RAW DATA ▸
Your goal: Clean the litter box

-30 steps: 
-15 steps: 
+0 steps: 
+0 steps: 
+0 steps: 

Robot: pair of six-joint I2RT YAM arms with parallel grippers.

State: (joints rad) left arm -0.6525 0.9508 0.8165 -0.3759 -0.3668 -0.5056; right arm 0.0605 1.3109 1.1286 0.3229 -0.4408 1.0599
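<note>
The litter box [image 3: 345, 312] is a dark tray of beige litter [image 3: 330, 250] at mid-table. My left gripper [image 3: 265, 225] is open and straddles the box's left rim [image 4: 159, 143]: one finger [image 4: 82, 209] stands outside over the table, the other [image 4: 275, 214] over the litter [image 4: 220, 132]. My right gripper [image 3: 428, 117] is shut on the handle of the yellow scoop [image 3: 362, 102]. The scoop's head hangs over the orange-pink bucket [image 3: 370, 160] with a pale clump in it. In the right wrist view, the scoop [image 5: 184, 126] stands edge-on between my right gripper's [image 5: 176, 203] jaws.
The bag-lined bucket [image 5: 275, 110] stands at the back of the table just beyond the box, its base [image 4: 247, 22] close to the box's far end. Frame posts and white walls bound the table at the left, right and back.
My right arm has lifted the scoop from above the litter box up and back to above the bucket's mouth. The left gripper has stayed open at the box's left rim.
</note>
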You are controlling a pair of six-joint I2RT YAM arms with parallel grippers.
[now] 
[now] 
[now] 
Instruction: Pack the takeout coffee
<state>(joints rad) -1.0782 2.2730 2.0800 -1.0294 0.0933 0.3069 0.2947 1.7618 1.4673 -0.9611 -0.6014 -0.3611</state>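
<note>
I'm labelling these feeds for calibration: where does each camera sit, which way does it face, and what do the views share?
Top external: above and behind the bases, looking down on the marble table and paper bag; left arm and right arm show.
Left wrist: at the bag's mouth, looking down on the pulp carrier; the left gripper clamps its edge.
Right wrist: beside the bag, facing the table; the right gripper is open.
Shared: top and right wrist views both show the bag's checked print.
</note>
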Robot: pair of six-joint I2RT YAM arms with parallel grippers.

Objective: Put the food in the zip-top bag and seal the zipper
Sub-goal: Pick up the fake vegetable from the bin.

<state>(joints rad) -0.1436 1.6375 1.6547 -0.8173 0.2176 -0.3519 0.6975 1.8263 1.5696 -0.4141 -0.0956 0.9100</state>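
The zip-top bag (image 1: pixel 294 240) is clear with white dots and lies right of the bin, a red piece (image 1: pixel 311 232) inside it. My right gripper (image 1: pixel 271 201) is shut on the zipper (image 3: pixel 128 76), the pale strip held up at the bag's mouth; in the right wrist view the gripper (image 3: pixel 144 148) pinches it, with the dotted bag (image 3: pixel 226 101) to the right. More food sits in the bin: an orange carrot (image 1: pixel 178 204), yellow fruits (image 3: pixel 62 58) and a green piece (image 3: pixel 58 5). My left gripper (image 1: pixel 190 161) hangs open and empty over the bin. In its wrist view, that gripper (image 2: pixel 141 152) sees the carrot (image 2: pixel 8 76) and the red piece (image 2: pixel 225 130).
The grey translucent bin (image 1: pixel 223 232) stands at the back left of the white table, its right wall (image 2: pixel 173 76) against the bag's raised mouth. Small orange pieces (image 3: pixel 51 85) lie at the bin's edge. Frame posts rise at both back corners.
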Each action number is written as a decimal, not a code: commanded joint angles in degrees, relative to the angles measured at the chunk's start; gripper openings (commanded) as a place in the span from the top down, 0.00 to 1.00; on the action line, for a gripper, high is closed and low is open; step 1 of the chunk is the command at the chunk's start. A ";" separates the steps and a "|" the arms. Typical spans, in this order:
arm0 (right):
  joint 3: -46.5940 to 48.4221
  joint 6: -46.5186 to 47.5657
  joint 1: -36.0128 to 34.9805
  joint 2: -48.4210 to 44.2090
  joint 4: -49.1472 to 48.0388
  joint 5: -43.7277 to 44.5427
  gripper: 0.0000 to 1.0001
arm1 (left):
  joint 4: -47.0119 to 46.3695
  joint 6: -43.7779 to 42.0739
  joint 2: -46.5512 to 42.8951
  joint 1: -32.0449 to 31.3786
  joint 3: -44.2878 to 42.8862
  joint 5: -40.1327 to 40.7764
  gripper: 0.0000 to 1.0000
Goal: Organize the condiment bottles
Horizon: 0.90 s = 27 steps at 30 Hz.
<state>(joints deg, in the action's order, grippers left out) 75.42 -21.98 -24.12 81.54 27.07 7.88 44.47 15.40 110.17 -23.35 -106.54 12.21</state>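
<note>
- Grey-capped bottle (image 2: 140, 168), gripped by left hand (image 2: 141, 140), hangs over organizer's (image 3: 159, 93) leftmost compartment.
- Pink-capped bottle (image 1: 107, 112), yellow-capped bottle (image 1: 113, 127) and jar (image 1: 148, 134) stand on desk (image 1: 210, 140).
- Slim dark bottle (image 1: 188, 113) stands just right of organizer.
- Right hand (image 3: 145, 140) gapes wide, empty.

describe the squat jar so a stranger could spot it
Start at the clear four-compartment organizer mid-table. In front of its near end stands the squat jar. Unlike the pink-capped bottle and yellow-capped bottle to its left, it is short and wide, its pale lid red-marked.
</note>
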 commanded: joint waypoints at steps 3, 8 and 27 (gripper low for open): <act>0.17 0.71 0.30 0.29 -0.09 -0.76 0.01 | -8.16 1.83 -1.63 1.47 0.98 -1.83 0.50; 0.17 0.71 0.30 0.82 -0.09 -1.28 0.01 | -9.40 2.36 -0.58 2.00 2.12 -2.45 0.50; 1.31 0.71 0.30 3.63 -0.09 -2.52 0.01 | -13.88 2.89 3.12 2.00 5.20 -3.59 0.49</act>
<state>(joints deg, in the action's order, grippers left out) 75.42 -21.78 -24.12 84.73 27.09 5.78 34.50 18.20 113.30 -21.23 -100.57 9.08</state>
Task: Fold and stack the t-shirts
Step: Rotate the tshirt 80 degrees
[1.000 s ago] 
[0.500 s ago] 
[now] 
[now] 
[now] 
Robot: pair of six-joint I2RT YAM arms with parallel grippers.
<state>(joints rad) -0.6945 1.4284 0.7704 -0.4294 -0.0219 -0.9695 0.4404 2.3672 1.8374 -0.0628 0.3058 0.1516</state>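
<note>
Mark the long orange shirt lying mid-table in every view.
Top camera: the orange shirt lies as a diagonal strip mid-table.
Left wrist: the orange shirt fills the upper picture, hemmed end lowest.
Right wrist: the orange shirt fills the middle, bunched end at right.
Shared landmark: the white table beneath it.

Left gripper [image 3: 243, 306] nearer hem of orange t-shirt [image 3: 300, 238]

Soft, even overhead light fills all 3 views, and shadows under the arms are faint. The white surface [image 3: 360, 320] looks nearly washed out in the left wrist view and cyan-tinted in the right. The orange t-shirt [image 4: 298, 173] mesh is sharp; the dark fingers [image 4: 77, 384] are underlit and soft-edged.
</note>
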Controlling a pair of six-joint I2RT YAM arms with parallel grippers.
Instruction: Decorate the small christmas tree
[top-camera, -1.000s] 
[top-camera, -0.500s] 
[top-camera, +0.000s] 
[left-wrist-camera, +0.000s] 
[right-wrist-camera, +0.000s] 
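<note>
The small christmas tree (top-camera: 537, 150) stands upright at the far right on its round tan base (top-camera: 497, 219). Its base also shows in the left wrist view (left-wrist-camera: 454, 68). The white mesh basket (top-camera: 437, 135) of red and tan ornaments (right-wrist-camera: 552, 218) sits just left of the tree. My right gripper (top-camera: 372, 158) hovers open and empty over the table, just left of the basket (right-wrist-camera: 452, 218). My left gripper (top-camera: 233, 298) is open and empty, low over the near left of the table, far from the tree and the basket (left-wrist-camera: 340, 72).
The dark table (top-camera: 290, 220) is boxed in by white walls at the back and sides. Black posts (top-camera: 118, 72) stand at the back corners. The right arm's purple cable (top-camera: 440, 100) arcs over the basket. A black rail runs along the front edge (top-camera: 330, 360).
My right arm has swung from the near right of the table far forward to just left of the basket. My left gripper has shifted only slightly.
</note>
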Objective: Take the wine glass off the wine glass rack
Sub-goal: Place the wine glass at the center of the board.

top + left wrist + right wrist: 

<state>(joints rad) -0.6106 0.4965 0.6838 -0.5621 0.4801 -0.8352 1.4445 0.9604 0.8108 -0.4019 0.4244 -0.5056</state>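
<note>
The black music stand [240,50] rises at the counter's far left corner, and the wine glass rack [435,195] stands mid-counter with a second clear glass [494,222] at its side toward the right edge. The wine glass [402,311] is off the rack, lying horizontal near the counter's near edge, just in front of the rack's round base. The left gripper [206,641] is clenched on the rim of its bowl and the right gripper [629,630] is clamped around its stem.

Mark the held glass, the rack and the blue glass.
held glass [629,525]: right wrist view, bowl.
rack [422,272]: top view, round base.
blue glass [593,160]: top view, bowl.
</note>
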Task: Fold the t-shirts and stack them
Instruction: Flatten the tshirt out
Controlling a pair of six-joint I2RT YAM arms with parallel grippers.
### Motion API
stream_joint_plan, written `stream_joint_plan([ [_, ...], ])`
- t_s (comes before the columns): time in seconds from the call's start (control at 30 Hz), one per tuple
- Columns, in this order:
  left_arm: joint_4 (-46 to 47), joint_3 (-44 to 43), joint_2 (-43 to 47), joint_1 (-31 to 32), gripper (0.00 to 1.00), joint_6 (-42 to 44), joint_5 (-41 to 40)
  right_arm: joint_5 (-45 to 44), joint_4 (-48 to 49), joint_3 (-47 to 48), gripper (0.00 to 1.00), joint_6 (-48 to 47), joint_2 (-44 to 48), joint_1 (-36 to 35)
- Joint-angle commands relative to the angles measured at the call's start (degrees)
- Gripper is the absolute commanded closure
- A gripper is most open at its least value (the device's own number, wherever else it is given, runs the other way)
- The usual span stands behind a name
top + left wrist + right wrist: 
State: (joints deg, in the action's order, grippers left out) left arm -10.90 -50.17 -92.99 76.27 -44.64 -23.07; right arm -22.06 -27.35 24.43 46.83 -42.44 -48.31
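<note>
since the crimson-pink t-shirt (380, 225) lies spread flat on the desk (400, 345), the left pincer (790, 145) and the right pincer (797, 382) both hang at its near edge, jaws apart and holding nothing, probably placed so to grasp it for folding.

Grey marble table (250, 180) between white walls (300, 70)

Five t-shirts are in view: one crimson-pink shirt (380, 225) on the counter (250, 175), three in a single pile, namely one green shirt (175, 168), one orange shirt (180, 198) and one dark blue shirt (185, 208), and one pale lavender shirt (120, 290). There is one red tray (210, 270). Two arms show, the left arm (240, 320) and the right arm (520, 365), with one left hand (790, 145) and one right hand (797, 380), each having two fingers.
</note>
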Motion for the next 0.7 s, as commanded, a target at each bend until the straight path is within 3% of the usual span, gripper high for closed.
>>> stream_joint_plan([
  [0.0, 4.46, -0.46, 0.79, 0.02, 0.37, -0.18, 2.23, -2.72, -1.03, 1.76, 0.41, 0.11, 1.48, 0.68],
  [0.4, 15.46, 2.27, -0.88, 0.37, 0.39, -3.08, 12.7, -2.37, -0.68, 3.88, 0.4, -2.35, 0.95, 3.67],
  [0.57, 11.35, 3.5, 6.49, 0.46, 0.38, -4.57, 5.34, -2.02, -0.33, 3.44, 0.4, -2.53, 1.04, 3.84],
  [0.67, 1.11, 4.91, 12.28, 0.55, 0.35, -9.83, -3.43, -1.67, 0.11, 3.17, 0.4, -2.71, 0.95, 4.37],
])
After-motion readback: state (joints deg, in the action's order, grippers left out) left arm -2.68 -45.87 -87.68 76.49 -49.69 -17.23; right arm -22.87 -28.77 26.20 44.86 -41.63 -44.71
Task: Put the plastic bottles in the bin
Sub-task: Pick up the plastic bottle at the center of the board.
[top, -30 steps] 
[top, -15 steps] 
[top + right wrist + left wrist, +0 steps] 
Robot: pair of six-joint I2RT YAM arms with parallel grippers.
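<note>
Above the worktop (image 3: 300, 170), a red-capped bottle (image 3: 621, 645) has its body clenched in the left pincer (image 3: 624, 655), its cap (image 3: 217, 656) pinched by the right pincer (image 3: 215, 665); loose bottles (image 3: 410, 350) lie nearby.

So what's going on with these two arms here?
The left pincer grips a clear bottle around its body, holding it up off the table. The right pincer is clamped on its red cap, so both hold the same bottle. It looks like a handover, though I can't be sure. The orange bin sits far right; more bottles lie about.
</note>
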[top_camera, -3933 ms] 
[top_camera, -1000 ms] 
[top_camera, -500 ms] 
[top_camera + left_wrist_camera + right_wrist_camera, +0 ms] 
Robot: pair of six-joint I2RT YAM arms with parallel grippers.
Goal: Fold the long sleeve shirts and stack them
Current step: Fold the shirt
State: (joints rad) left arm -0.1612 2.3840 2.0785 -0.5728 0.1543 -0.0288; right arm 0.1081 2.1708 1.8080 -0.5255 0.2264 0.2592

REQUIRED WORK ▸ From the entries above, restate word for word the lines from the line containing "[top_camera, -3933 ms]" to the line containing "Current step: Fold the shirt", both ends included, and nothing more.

RESPONSE BOX ▸
[top_camera, -3933 ms] 
[top_camera, -1000 ms] 
[top_camera, -500 ms] 
[top_camera + left_wrist_camera + right_wrist_camera, +0 ms] 
Robot: pair of six-joint I2RT YAM arms with parallel grippers.
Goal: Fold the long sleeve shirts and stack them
Current step: Fold the shirt

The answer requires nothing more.